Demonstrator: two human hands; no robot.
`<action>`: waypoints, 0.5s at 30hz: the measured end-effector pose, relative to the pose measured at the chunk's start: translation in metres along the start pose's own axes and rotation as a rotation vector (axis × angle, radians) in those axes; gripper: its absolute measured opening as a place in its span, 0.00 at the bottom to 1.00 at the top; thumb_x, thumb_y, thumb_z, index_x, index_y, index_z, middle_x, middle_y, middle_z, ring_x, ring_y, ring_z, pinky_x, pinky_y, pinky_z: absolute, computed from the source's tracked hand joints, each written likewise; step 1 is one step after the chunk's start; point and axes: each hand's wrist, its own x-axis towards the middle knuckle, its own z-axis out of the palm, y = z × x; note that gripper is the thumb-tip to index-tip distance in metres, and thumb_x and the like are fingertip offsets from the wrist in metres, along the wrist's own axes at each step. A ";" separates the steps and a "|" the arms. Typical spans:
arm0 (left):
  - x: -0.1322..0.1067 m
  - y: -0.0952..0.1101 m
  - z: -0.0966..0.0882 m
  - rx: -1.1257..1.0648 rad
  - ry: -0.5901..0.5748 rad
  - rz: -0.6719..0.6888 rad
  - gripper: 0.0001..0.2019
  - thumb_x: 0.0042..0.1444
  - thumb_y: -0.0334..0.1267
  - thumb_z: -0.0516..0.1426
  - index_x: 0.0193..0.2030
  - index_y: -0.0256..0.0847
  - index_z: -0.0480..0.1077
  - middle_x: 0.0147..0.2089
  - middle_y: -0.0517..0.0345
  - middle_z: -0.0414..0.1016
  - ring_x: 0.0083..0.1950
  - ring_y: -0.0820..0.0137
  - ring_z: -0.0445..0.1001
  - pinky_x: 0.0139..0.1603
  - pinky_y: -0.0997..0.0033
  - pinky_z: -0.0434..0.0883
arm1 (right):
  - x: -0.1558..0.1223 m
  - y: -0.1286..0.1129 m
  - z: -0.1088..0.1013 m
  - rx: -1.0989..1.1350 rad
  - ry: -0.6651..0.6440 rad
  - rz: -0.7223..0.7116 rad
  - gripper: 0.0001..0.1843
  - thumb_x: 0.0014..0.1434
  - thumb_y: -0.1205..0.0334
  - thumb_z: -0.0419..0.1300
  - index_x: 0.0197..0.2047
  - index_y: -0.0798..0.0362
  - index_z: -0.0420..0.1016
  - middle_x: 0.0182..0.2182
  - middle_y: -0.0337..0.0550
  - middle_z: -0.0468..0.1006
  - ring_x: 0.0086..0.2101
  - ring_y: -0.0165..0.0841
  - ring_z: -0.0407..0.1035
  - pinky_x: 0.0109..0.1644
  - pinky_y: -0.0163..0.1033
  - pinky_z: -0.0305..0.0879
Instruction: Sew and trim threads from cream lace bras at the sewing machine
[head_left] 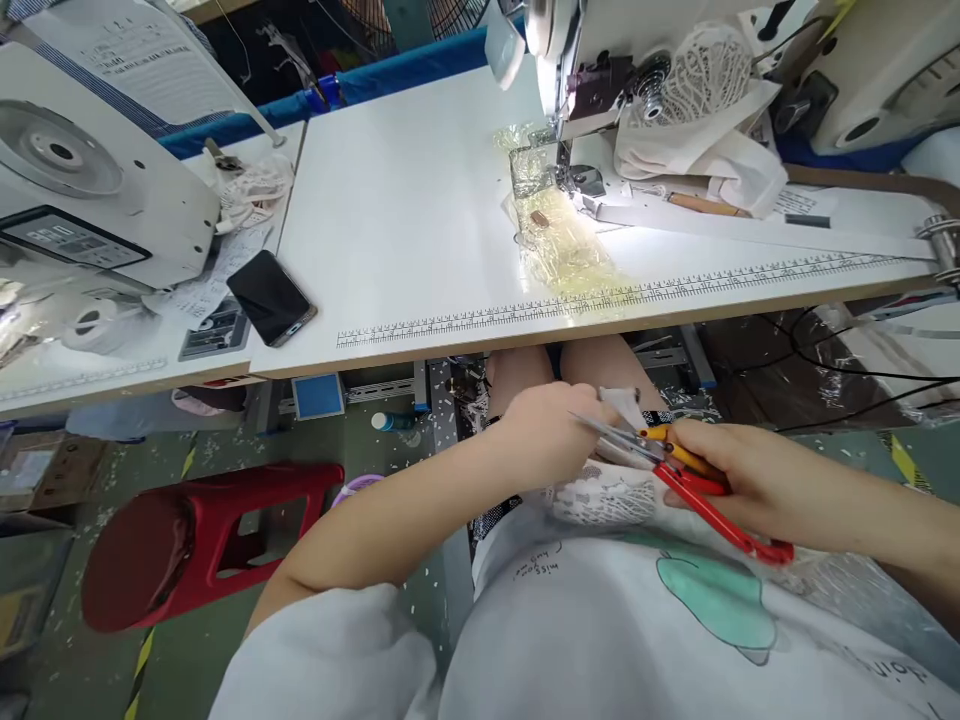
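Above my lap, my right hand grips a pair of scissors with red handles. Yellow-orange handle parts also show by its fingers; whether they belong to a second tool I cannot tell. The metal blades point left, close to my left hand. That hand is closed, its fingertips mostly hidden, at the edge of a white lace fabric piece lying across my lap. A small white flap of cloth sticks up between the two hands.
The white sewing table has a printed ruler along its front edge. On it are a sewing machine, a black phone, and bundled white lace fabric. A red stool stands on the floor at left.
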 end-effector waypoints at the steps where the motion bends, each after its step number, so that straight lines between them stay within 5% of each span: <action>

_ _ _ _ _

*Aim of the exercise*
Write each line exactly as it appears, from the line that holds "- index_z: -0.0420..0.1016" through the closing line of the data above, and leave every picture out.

*Your response*
  - index_z: -0.0420..0.1016
  - middle_x: 0.0182..0.2182
  - middle_y: -0.0337..0.0550
  - middle_z: -0.0468..0.1006
  - ring_x: 0.0086..0.2101
  - ring_y: -0.0165..0.0841
  - ring_z: -0.0407..0.1035
  - pinky_x: 0.0109..0.1644
  - pinky_y: -0.0163..0.1033
  - pinky_z: -0.0305..0.0879
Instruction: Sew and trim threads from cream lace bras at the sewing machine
[head_left] 
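Above my lap, my right hand grips a pair of scissors with red handles. Yellow-orange handle parts also show by its fingers; whether they belong to a second tool I cannot tell. The metal blades point left, close to my left hand. That hand is closed, its fingertips mostly hidden, at the edge of a white lace fabric piece lying across my lap. A small white flap of cloth sticks up between the two hands.
The white sewing table has a printed ruler along its front edge. On it are a sewing machine, a black phone, and bundled white lace fabric. A red stool stands on the floor at left.
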 end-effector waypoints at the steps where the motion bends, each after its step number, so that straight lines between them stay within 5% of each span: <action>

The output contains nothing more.